Die Abrüstungsgespräche sind der ernste Anlass des Besuchs. Aber Obama setzt auch auf die “weichen Faktoren“, um Russlands Vertrauen zu gewinnen.
Moskau/Hamburg. Zwei Tage russischer Sommer, zwei Tage hitzige Diskussionen um Raketen, um Iran, den Nahen Osten, die Finanzkrise und vielleicht auch um die Opposition in Russland. Barack Obama wird mit gemischten Gefühlen auf dem Moskauer Wnukowo-Flughafen gelandet sein. Sein erster Besuch als US-Präsident soll dem ehemaligen Gegner im Kalten Krieg seinen Willen zur Abrüstung und zum Entgegenkommen signalisieren. Vielleicht hat Obama deshalb seine Familie mitgebracht. Beim Abendessen sollten sich außer den Präsidenten Obama und Dmitri Medwedew in der Residenz des russischen Präsidenten in Gorki auch die Ehefrauen Swetlana Medwedewa und Michelle Obama näher kennen lernen.
Im Mittelpunkt aber stehen Abrüstungsfragen. Kurz vor Obamas Ankunft hätten sich Diplomaten beider Länder auf eine gemeinsame Absichtserklärung für die Verhandlungen über den Abbau strategischer Atomwaffen geeinigt, teilte das russische Außenministerium mit. Uneins sind sich Moskau und Washington bei den US-Plänen für eine Raketenabwehr in Mitteleuropa, bei der territorialen Einheit Georgiens und der möglichen Nato-Erweiterung. Obama fliegt am Mittwoch früh von Moskau weiter zum G8-Gipfeltreffen nach Italien.
Experten sehen bei den Verhandlungen für ein Nachfolgeabkommen des im Dezember auslaufenden Start-Vertrags über strategische Atomwaffen noch viele Hindernisse. So macht der Kreml den Verzicht der USA auf die geplante Raketenabwehr zur Vorbedingung. Beide Seiten hätten sich in diesem Punkt nicht einigen können, berichtete die Moskauer Tageszeitung „Kommersant“ unter Berufung auf den Kreml. Auch die Berechnungsgrundlagen für Sprengköpfe und Raketen sowie die Überprüfbarkeit von Abrüstungsschritten blieben zuletzt strittig.

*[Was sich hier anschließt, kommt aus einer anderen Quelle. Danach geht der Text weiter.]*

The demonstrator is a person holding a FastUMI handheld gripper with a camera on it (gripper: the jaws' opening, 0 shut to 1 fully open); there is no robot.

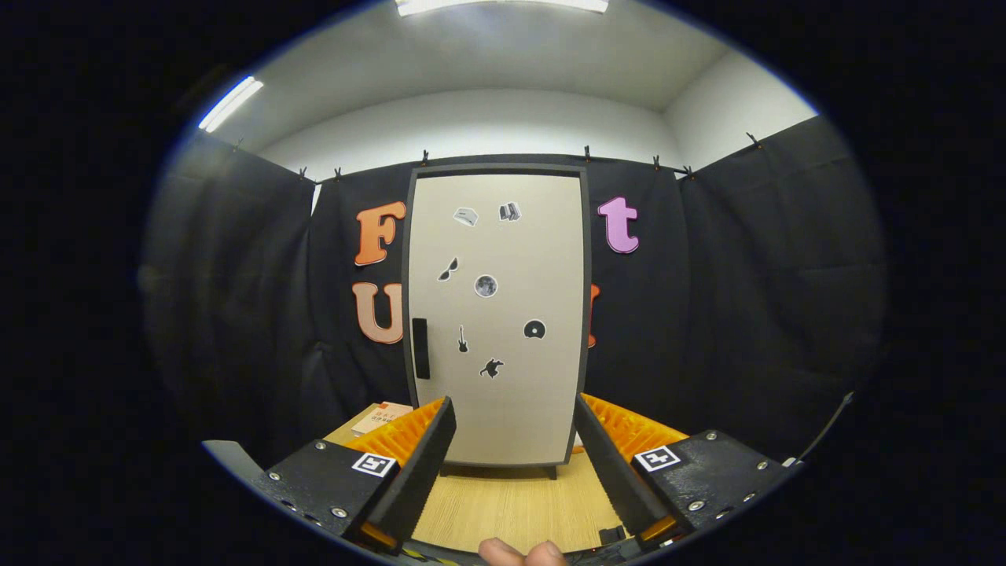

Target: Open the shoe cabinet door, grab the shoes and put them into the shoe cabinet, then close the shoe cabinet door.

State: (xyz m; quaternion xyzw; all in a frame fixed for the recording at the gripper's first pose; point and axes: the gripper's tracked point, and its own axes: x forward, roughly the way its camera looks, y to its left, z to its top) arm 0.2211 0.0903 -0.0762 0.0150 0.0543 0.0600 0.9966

Obama soll am Montag nach russischen Angaben neben dem Abrüstungs-Dokument auch eine Vereinbarung zu Afghanistan unterzeichnen. Demnach erlaubt Moskau der US-Armee Militärtransporte über russisches Territorium zur Versorgung der Truppen am Hindukusch.
In einem Interview kritisierte Obama unterdessen den derzeit laufenden zweiten Prozess gegen den früheren Ölmilliardär Michail Chodorkowski. Die neue Anklage gegen den Ex-Oligarchen und Kremlkritiker sehe aus wie die umformulierte alte Anschuldigung, sagte Obama der Zeitung „Nowaja Gaseta“. Für diese Zeitung hatte auch die ermordete Journalistin Anna Politkowskaja gearbeitet.